Asthma

Asthma, pronounced azma, is a lung disease that inflames your lungs. Asthma causes wheezing-a whistling sound that you make while your breathing-, a tightness in chest or pain in chest, shortness of breath, and coughing. Some people also catch a cold or even the flu because of an asthma attack. People of any age can have asthma, but it usually begins during childhood.

When you breathe, there are tubes going in and out of your lungs. Those tubes are called airways. People with asthma have inflamed airways. Since they have inflamed airways, then their airways are swollen and very sensitive.

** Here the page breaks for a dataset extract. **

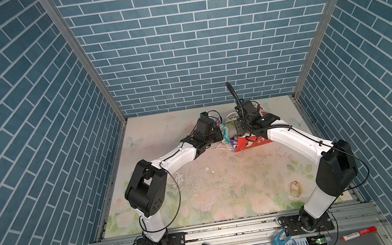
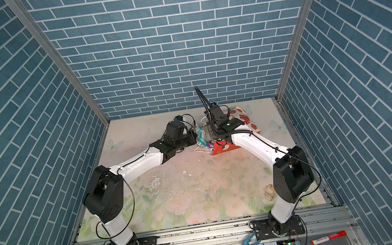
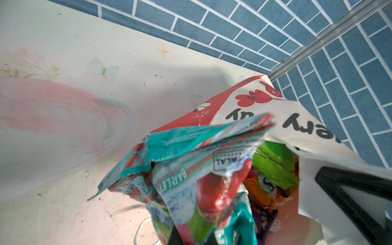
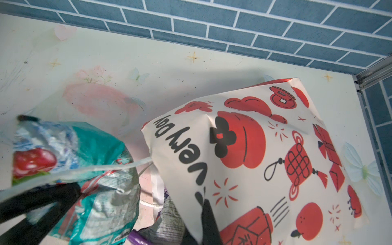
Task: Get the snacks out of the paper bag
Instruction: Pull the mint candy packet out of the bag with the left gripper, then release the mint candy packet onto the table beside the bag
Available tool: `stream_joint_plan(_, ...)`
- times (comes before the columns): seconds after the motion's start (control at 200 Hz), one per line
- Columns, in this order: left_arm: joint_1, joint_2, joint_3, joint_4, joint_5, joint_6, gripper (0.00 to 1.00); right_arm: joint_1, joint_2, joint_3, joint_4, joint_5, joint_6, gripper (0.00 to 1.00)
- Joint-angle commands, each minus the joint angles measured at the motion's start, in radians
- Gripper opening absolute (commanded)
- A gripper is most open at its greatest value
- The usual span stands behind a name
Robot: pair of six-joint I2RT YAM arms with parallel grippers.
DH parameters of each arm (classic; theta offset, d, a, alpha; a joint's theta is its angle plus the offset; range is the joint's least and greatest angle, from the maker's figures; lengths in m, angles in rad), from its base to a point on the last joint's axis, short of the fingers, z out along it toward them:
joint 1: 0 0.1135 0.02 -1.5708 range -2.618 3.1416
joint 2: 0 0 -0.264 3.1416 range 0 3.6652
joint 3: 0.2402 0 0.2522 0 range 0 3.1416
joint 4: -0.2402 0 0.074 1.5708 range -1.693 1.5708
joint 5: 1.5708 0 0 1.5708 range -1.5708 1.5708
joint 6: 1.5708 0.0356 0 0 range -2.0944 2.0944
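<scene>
Far side of table (image 1: 198, 180), right of centre: bag (image 1: 251, 144) lies tilted, mouth facing left. At the mouth, right gripper (image 1: 239, 129) is clamped on the bag's upper wall, with one black finger (image 4: 209, 220) pressed on the printed face. Opposite it, left gripper (image 1: 223, 136) pinches a crumpled teal packet (image 3: 186, 169) right at the mouth, between the two grippers; cannot tell if it is fully clear. Inside the mouth: green packet (image 3: 273, 163), orange packet (image 3: 263, 191), purple packet (image 3: 265, 220). White cord (image 4: 84, 171) crosses in front of the teal packet. Pale shell (image 1: 295, 188) near front, well apart from bag.
</scene>
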State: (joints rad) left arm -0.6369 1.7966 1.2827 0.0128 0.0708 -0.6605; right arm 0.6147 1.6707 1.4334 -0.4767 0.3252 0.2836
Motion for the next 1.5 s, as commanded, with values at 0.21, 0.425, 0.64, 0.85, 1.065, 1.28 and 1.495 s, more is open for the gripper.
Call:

For someone with asthma, they may feel perfectly fine until an asthma attack suddenly happens. This is what happens during an asthma attack. When air goes through the airways, the muscles in the airways start to tighten. This narrows the airways and makes it harder for air to go through there, so then it’s harder for them to breathe. Also, the swelling of the airways can get worse, so then the airways get even narrower and it’s even harder for them to breathe. Some of the cells that go through the airways at this time might make more mucus. Mucus is a sticky, thick liquid that can narrow the airways even more, which makes even harder to breathe.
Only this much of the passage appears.